Mount Hawke is a village in Cornwall, United Kingdom. It is situated approximately 8 mi west-northwest of Truro, 5 mi north-northeast of Redruth, and 2+1/2 mi south of St Agnes.

The village is in a former mining area in the administrative civil parish of St Agnes. It has a school, Mount Hawke Community Primary School, a post office and various shops. The settlements bordering Mount Hawke are Banns (northwest) and Menagissey (south); Porthtowan is further away westward.

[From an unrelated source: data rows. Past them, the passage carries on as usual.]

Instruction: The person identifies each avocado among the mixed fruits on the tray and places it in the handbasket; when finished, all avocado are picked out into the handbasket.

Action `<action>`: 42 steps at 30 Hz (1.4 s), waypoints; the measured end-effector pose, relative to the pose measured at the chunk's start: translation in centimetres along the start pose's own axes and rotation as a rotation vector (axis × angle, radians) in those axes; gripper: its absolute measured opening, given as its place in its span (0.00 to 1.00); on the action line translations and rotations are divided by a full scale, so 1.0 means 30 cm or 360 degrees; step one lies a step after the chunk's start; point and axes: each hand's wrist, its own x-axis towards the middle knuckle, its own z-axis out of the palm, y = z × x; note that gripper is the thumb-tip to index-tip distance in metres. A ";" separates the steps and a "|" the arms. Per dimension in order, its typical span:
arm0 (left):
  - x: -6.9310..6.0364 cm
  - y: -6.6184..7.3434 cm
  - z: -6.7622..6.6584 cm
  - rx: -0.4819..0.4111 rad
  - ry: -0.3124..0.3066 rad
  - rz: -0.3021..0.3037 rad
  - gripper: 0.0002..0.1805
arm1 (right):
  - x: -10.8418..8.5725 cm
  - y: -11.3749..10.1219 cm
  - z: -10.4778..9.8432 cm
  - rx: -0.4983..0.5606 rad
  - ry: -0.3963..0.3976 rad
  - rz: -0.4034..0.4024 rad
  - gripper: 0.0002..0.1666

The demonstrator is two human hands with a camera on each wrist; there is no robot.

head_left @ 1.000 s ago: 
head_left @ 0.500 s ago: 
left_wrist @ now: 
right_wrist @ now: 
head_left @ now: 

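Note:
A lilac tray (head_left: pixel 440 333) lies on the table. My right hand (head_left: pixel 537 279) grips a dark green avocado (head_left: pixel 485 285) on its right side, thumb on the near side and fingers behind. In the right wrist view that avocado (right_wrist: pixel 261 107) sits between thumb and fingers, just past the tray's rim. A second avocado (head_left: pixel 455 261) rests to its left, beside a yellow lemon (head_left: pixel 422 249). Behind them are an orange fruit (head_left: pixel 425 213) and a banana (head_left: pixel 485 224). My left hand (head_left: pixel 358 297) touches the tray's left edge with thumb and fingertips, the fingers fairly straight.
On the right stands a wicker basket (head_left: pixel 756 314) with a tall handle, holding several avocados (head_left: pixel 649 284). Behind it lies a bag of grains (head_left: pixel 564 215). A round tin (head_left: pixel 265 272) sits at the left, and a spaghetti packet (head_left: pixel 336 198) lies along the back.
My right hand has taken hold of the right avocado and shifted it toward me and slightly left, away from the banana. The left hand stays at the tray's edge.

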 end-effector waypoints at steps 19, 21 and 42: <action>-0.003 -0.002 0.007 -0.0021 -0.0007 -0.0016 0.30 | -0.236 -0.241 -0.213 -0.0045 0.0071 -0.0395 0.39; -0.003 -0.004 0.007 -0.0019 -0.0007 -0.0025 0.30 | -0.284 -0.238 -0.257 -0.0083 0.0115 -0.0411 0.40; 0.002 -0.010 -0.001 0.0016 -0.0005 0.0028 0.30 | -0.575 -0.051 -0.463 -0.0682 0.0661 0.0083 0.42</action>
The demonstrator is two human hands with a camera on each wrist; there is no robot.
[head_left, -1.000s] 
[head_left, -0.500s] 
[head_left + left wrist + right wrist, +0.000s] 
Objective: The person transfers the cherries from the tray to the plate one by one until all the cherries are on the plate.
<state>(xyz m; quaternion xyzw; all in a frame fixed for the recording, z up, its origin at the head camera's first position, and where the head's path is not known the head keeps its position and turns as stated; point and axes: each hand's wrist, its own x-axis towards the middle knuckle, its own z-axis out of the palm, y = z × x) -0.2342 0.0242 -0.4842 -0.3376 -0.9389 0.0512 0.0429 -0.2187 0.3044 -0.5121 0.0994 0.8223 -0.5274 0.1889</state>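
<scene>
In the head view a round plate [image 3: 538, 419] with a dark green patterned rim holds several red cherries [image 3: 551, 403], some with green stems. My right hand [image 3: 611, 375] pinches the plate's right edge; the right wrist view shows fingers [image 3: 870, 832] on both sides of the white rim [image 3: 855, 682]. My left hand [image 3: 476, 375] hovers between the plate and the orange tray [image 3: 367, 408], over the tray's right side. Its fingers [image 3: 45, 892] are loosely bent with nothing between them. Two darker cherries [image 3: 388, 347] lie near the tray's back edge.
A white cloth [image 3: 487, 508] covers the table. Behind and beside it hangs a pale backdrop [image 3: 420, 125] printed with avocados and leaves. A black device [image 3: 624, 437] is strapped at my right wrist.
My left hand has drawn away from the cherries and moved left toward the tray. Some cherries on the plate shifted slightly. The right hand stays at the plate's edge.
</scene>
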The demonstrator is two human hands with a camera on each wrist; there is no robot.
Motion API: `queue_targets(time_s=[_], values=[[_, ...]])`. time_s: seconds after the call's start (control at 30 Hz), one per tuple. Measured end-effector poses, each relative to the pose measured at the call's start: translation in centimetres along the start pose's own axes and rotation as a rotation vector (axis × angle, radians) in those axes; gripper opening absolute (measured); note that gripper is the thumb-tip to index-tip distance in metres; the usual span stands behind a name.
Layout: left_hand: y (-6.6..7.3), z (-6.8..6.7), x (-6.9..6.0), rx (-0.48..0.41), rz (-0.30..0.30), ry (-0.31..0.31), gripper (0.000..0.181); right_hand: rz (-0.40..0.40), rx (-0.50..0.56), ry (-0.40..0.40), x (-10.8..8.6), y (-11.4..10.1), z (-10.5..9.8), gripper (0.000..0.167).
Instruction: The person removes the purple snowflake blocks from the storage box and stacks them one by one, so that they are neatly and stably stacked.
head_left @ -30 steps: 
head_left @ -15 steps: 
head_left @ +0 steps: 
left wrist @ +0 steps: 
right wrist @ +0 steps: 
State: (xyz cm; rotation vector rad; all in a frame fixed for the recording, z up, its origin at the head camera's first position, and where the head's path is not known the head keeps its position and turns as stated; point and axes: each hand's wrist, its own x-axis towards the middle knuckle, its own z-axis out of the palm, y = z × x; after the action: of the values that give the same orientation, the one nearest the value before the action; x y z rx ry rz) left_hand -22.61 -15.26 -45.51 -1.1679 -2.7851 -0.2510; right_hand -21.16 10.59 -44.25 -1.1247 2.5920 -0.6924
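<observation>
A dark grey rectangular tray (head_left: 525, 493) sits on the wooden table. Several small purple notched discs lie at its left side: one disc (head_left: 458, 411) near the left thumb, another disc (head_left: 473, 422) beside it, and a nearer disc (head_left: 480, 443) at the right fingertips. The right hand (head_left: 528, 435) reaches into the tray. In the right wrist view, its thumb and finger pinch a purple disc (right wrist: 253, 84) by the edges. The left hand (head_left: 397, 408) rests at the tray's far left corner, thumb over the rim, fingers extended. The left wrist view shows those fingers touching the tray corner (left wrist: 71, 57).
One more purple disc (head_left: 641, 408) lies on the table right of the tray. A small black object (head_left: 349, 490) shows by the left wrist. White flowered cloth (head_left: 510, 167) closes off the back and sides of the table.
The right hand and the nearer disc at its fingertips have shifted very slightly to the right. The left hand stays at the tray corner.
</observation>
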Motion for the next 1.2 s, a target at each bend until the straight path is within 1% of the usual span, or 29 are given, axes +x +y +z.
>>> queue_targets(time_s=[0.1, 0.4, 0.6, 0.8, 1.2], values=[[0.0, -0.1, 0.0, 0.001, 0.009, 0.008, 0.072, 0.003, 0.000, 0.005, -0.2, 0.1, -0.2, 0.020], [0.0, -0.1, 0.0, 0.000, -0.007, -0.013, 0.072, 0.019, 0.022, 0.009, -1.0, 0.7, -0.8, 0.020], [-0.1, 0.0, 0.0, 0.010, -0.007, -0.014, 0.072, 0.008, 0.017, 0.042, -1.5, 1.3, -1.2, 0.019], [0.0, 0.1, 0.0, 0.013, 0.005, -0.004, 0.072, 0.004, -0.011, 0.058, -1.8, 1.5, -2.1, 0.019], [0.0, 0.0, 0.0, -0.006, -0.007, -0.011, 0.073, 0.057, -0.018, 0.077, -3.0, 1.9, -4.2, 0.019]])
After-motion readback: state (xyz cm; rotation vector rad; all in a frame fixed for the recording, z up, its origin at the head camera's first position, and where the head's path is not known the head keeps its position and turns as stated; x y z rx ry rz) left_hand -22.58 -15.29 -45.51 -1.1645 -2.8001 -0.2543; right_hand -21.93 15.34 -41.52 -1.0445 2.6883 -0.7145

The village is represented on Cornwall Council by the electoral division of Mount Hawke and Portreath. The population as of the 2011 census was 4,401.

==Churches==
Mount Hawke ecclesiastical parish was created in 1847 from part of the parish of Perranzabuloe and a smaller part of the parish of Illogan. Before this date, Mount Hawke was enumerated under St Agnes. The parish has been in the Hundred of Powder and the Truro Registration District since its creation. It is in the rural deanery of Powder and the archdeaconry of Cornwall. The parish church is on the south edge of the village and is dedicated to St John the Baptist. It is built of local stone with Bath stone dressings in the Perpendicular style and was consecrated on 5 August 1878 by the Bishop of Truro, Edward Benson.

Mount Hawke also has an active Methodist chapel.

==Recreation==
Mount Hawke is the location of Cornwall's largest indoor skatepark. There is also a cricket club which plays in the Cornwall League. The village has a park called the 'Millennium Green' with a jungle gym, a slide and swings. 'The Mount Hawke Boys' is a private club for young people. Mount Hawke also has its own Women's Institute building and a playschool held in the Methodist church.

==Cornish wrestling==
Cornish wrestling tournaments, for prizes, were held in Mount Hawke in the 1900s.

==Railway==
When the first section of the Truro and Newquay Railway was opened in 1903, it passed east of the village. In 1905, extra stations were provided along the line as halts. Mount Hawke Halt railway station was the first such halt for eastbound trains 15/8 miles from the junction with the main line west of Chacewater. The halt was nearly a mile from the village on the road to Chiverton Cross. The line closed in February 1963, the first Cornish railway to close under the Beeching axe.

==Notable residents==
British singer-songwriter Alex Parks, winner of the television show Fame Academy in 2003, was brought up in Mount Hawke.